§ **WORK TO BE COMPLETED**
Images are to be left out; everything else in the listing should be repeated exactly.
BEGIN
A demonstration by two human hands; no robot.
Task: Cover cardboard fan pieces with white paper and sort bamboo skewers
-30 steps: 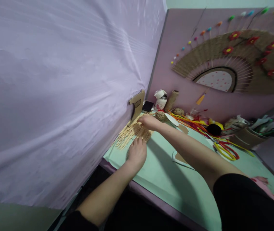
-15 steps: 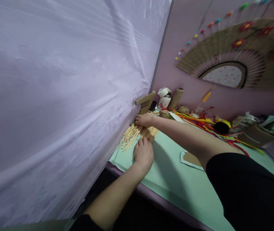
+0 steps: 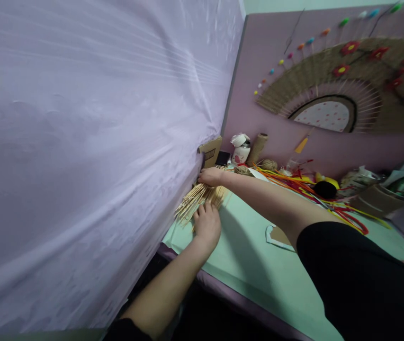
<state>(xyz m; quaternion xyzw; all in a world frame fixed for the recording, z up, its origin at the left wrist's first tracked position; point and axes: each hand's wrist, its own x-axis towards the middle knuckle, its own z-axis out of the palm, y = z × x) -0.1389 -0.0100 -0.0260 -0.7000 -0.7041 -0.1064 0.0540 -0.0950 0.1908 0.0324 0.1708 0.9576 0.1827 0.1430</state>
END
§ **FINISHED EXERCISE**
A demonstration by two human hands; no robot.
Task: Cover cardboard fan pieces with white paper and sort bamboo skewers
-30 steps: 
-15 steps: 
+0 steps: 
<state>(xyz m; quaternion xyzw; all in a world frame fixed for the recording, z up, its origin at the left wrist's first tracked position; point and axes: each hand's wrist, its own x-axis towards the middle knuckle, its own z-axis out of the palm, y = z × x) -0.1389 -0.0100 -0.0260 -0.7000 -0.7041 -0.1064 0.0540 -0.0950 0.1908 0.0324 0.1708 0.9576 0.1827 0.1430</state>

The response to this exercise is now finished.